Charlie Holland

Personal information
- Date of birth: 3 July 2009 (age 17)
- Place of birth: London, England
- Height: 1.80 m (5 ft 11 in)
- Position: Midfielder

Team information
- Current team: Chelsea

Youth career
- Chelsea

International career^{‡}
- Years: Team / Apps / (Gls)
- 2024: England U15 / 4 / (0)
- 2024–2025: England U16 / 10 / (0)
- 2025–: England U17 / 2 / (0)

= Charlie Holland =

English footballer (born 2009)

Charlie Holland (born 3 July 2009) is an English professional footballer who plays as a midfielder for Chelsea.

==Club career==
As a youth player, Holland joined the youth academy of Premier League side Chelsea, where he captained the club's under-14 team. On 8 July 2026, he signed his first professional contract with Chelsea.

==International career==
Holland is an England youth international. During the autumn of 2025, he played for the England national under-17 football team for 2026 UEFA European Under-17 Championship qualification.

==Style of play==
Holland plays as a midfielder.
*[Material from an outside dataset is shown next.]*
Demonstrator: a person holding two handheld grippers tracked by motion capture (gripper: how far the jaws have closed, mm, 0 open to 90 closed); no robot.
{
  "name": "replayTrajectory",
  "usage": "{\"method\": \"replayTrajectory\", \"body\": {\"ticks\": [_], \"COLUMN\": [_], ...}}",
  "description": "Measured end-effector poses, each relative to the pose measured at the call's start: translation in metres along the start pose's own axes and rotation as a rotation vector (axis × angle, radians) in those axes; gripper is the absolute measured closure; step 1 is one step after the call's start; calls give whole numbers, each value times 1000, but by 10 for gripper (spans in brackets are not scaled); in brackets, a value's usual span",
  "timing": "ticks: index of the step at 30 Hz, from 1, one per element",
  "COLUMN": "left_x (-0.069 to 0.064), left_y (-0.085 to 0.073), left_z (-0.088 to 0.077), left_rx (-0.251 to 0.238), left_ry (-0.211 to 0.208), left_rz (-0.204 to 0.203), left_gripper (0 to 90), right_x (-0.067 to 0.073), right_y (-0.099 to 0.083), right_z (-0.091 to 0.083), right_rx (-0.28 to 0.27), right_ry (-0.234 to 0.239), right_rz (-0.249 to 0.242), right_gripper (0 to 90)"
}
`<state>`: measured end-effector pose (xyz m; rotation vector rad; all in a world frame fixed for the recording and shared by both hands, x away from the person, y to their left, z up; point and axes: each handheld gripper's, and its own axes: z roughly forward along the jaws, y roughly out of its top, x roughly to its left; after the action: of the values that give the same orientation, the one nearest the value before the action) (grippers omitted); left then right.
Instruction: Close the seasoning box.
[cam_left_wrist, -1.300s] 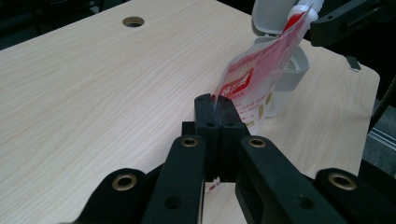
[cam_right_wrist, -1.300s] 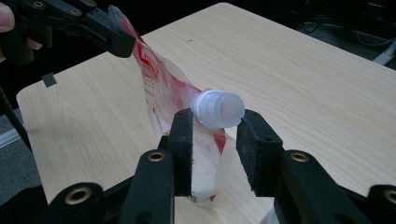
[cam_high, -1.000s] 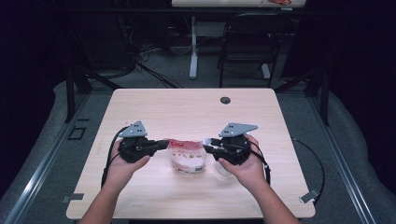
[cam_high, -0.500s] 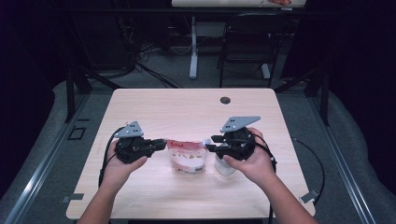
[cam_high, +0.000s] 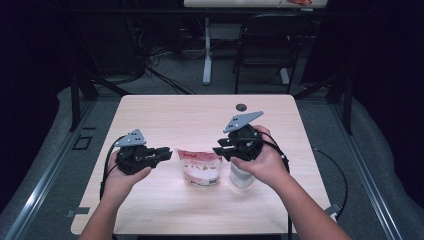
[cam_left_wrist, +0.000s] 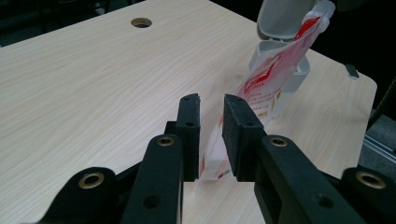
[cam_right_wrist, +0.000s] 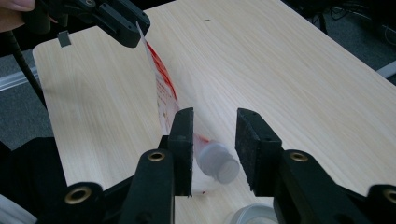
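- The red-and-white pouch (cam_high: 201, 167) stands upright near the table's (cam_high: 200, 115) middle front, between the two grippers, its long axis running level from the left gripper's side to the right's.
- From the left gripper (cam_high: 161, 154) the pouch lies at 3 o'clock in the high view; from the right gripper (cam_high: 222, 147) it lies at about 8 o'clock.
- In the left gripper view, the left gripper (cam_left_wrist: 211, 135) has the pouch's near edge (cam_left_wrist: 215, 154) between its jaws. They have just been opening, and the pads look parted from the film rather than pinching it.
- In the right gripper view, the right gripper (cam_right_wrist: 214, 151) straddles the pouch's white spout cap (cam_right_wrist: 217, 163). Its jaws have just been closing, yet gaps remain on both sides, so the cap is not gripped.
- Both hands are equally near; the left forearm lies low and level, and the right hand is held higher, tipped downward over a white container (cam_high: 241, 176) at the pouch's 3 o'clock.
- I judge the next move turns on the right jaws closing squarely on the cap.
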<state>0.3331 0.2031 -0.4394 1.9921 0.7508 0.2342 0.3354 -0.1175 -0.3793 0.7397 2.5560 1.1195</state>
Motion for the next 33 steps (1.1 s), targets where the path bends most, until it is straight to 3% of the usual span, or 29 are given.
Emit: {"method": "replayTrajectory", "body": {"ticks": [15, 33], "left_x": [5, 8], "left_y": [-2, -4], "left_z": [-7, -8], "left_rx": [-3, 1], "left_ry": [19, 26], "left_rz": [-25, -31], "left_gripper": [760, 746], "right_x": [6, 14], "right_y": [21, 31], "right_z": [13, 23], "right_rx": [28, 45], "right_ry": [22, 67], "right_rz": [-49, -77], "right_gripper": [756, 752]}}
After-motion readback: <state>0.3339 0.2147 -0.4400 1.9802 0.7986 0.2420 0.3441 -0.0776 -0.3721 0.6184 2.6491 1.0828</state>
English news website Last Word On Sports wrote in 2026 that he "tends to operate in a deeper role as one of a pivot or the base of a three, he can play a bit further forward as a traditional central midfielder... likes to pick up the ball deeper and use his strong passing range to orchestrate play and try to fashion space for a line-breaking pass... has been praised for his vision to pick out a pass, his ability to hold onto the ball under pressure, his tackling, which he can do comfortably with either leg, and his ball carrying".